An overview of Neural Jacobian Field, an architecture that autonomously learns to represent, model, and control robots in a general-purpose way.
Was Du ererbt von Deinen Vätern hast, erwirb es, um es zu besitzen. (Goethe)
We present a solution that learns a controllable 3D model of any robot, from vision alone. This includes robots that were previously intractable to model by experts. [Code] [Project Page] [Video]
Have you ever wondered why robots today are so costly? Why are they almost always made of rigidly jointed segments? What if I tell you that this is largely due to challenges in building digital models of these robots, rather than hardware challenges?
Let’s take a step back and think about what a robot even is. Slapping a few motors on an IKEA Lamp with a Raspberry Pi, we have mechanical system that we can command to move around in space. Is that a robot? (This turns out to be a rather difficult question). We would argue that if a machine is capable of solving the physical task you are interested in, then it is a valid robot.

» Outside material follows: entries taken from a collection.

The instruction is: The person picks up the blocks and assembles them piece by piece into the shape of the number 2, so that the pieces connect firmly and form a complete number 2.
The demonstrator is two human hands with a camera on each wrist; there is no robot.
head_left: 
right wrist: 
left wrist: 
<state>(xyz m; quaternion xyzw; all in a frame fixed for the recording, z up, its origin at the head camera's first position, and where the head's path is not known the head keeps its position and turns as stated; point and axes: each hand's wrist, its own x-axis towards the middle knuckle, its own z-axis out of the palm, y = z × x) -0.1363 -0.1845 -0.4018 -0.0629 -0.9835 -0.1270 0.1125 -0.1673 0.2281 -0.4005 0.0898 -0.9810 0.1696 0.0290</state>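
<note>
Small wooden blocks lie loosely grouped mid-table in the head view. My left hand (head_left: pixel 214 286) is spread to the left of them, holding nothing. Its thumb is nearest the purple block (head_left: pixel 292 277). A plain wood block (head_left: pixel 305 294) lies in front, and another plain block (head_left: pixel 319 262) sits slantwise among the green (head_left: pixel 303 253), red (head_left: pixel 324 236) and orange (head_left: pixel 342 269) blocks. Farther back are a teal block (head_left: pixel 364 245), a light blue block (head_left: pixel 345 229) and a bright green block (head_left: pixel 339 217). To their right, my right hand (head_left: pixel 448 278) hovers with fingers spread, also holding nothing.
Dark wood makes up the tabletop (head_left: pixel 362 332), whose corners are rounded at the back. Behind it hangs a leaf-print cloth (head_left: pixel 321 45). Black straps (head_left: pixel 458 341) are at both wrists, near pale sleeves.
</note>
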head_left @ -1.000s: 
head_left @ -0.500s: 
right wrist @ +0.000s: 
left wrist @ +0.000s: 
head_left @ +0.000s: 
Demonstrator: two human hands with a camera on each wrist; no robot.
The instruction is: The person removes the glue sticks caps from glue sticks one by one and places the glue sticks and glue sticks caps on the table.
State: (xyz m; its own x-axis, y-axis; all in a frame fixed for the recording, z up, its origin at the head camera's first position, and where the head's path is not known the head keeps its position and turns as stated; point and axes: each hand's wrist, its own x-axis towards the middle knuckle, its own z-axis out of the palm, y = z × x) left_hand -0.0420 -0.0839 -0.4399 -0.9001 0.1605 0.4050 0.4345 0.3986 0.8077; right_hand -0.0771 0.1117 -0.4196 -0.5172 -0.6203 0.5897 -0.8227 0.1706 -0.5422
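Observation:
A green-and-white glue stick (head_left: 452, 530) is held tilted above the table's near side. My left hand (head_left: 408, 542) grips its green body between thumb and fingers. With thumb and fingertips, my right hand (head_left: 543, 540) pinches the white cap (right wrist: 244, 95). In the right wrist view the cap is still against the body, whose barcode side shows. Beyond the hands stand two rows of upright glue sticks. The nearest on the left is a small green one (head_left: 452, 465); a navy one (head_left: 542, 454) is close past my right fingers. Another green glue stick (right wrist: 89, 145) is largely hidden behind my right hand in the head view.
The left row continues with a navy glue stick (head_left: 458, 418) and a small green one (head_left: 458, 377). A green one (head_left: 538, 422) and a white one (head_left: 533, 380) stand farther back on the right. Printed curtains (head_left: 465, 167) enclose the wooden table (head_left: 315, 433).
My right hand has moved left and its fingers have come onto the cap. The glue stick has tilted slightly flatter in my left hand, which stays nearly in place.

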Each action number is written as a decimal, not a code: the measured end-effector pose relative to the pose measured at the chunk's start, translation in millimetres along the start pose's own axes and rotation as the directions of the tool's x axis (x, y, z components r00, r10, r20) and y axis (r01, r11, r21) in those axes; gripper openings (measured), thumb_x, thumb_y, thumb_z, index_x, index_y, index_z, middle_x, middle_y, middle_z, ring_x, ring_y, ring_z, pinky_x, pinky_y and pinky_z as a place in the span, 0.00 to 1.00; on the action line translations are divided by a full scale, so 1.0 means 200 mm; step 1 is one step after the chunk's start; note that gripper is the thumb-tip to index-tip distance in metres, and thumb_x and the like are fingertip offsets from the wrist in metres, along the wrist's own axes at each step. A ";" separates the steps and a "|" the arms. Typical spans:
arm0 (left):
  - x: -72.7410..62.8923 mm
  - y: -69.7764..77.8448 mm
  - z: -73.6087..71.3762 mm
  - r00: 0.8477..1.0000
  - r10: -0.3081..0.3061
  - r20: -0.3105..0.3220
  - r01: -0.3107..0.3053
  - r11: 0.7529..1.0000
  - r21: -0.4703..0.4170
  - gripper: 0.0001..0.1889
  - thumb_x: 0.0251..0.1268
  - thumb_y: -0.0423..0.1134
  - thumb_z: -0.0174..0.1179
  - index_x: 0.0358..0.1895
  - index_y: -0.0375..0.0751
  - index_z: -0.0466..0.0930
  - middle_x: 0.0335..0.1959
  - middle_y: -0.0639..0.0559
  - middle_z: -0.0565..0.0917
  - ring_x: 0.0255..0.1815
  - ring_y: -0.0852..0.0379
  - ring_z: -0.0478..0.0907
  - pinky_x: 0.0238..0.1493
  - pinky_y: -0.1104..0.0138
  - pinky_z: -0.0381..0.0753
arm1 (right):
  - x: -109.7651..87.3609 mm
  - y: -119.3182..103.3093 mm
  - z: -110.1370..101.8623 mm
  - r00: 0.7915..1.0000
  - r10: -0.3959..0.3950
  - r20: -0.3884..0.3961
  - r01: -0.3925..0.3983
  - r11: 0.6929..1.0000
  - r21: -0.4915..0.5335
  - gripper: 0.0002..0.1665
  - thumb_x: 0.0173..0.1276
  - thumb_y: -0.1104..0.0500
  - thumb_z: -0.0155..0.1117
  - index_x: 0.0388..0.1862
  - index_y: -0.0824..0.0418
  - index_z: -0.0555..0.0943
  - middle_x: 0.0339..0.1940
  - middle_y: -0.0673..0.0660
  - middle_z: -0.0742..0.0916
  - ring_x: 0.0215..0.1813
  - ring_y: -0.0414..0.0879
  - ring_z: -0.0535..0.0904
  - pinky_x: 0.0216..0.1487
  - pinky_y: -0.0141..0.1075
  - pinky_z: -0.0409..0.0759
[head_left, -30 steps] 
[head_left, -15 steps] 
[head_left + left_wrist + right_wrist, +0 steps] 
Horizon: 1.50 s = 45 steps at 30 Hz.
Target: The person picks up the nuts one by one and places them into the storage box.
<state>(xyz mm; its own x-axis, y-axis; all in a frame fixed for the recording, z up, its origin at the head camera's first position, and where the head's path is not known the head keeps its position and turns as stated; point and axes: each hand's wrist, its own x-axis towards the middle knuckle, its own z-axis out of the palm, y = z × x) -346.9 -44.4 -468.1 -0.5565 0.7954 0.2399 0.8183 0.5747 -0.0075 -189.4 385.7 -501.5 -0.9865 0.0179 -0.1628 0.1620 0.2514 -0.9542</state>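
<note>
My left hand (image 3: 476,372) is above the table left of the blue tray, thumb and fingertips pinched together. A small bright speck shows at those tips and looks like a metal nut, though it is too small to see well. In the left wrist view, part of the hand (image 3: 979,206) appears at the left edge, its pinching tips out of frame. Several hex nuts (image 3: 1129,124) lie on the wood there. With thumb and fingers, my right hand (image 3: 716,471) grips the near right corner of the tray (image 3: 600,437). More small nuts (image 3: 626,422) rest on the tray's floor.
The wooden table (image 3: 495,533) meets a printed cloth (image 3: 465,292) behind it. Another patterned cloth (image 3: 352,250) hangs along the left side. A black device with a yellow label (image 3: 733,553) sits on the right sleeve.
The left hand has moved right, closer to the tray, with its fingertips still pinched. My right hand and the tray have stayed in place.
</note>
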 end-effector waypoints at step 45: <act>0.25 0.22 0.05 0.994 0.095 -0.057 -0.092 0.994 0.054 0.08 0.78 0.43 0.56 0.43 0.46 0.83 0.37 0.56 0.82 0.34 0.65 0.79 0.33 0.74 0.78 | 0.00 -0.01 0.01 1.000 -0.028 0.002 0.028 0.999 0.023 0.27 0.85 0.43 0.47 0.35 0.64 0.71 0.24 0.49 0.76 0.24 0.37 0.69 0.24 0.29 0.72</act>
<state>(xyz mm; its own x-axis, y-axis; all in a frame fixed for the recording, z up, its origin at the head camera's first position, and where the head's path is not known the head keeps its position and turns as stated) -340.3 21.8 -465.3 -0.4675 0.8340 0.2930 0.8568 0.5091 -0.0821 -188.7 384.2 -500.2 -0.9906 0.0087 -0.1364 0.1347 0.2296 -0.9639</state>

Perhaps a valid definition of a robot includes a crtierion of controlability. We need to be able to control the robot to call it one. That’s why many people wouldn’t call the motorized IKEA lamp a robot. Because today we do not have an algorithm that can control it effectively. Next, we have a second robot – a pneumatic hand (left figure) – that shares the same property as our IKEA robot. Namely, today this robot is also not controllable.
The question of control is – in order for my robot hand to create desired motions what change of command should I send? (right figure)
Today, most robots look like the UR5 below. These robots inherit a special class of sensors and morphologies for making them controllable.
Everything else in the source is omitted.